Tannengrund (Blazejów)

(Verfasser: Hella Tegeler)

Tannengrund hieß bis 1936 Blasdorf bei Schömberg. Es liegt im westlichen Teil des Schömberger Tales am Fuße des Rabengebirges. Durch den Ort fließt der Zieder, der in dem sog. Tannenbrunnen entspringt.

Wie kam es nun zu der Namensänderung des Ortes?
Im Kreis Landeshut gab es bis 1936 zwei Orte mit dem Namen Blasdorf, und zwar: Blasdorf bei Liebau und Blasdorf bei Schömberg. Es geschah damals häufig, dass Postsachen erst mit einigen Tagen Verspätung bei den Empfängern ankamen, da es wegen Namensgleichheit der Orte zu Verwechslungen kam. Aus diesem Grunde wurde in Blasdorf bei Schömberg über eine Änderung des Ortsnamens nachgedacht. Der damalige Bürgermeister Alfred Tichatzki schlug den Namen Tannengrund vor, weil ein Teil der Gemeinde von hohen Tannen umgeben war. Obwohl nicht alle Einwohner des Ortes mit dieser Änderung einverstanden waren, wurde ein entsprechender Antrag beim Regierungspräsidenten gestellt. Am 15. Juni 1936 erfolgte die Genehmigung zur Änderung des Ortsnamens und aus Blasdorf bei Schömberg wurde Tannengrund.

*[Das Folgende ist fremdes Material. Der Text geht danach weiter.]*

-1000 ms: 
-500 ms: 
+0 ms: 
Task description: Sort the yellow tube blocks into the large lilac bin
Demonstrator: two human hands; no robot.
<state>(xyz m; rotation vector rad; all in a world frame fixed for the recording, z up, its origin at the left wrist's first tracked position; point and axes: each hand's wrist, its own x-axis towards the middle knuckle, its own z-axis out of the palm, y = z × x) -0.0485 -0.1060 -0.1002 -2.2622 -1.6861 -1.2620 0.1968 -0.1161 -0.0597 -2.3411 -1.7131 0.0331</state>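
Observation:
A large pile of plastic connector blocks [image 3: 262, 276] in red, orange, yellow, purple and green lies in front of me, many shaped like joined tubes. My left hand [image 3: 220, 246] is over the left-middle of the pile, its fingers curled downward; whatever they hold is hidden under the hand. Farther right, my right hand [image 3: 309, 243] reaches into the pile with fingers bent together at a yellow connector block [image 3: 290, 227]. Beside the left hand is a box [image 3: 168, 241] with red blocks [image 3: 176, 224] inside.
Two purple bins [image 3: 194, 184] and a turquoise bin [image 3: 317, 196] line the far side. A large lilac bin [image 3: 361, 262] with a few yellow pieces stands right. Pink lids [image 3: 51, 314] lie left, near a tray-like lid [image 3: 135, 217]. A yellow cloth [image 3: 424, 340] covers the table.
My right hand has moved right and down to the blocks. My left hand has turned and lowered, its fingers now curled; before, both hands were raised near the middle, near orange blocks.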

Der Ort gehörte zunächst zum Trautenauer Gebiet in Böhmen. Die erste urkundliche Erwähnung stammt aus dem Jahre 1289, als der Ritter Witiko von Aupa u. a. den Ort "Blaseisdorf" dem Herzog Bolko I. verkaufte, der es 1289 der damaligen Benediktinerpropstei Grüssau schenkte, die zum böhmischen Kloster Opatowitz gehörte. Nach der Aufgabe der Propstei durch die Benediktiner übertrug Bolko das Dorf dem von ihm neu gegründeten Zisterzienserkloster Grüssau, mit dem es bis zur Säkularisierung des Klosterguts 1810 verbunden blieb.

Nach dem Ersten Schlesischen Krieg fiel Blasdorf 1742 zusammen mit Schlesien an Preußen. 1747 lebten in Blasdorf 33 Bauern und 79 Häusler, darunter 14 Handwerker. Nach der Neugliederung Preußens 1815 gehörte Blasdorf zur Provinz Schlesien und war ab 1816 dem Landkreis Landeshut eingegliedert, mit dem es bis 1945 verbunden blieb. Es bildete eine eigene Landgemeinde und gehörte seit 1874 zum Amtsbezirk Voigtsdorf, der 1931 in Amtsbezirk Erlenbach umbenannt wurde.  1925 zählte der Ort 428 Einwohner (davon 29 evangelisch) und 1939 = 410. Die zuständigen Kirchen für beide Konfessionen befanden sich in Schömberg. Im Ort gab es aber eine katholische Schule. Heute gehört Tannengrund zur Landgemeinde Lubawka (Liebau).

Quellen:
- Anhang aus dem Adressbuch von 1911 des Kreises Landeshut
- Knie, J. G.: Übersicht der Dörfer, Flecken und Städte der königl. preuß. Provinz Schlesien, 1845
- Pohlendt, Heinz: Die Landeshuter Passlandschaften, Priebatschs Buchhandlung Breslau 1938
- Schlesischer Gebirgsbote
- Wikipedia, die freie Enzyklopädie
- Zimmermann, Friedrich Albert: Beyträge zur Beschreibung von Schlesien, 5. Band, 1785

Blick auf Tannengrund

Blick auf Tannengrund

Dorfweg in Tannengrund

Bauernhaus in Tannengrund

Im Niederdorf

Die Gastronomie:

In Tannengrund gab es früher 2 Gasthäuser:
1.  Haus Nr. 1                                               Der Gerichtskretscham
2.  die Tannengrundbaude  (außerhalb des Ortes)

Haus Nr. 1 - Der Gerichtskretscham mit Schule im Hintergrund. Der Gerichtskretscham wurde im Jahre 1836 von Lonwin Martin erworben und befand sich bis zur Vertreibung in Familienbesitz. Letzter deutscher Besitzer war Albert Martin.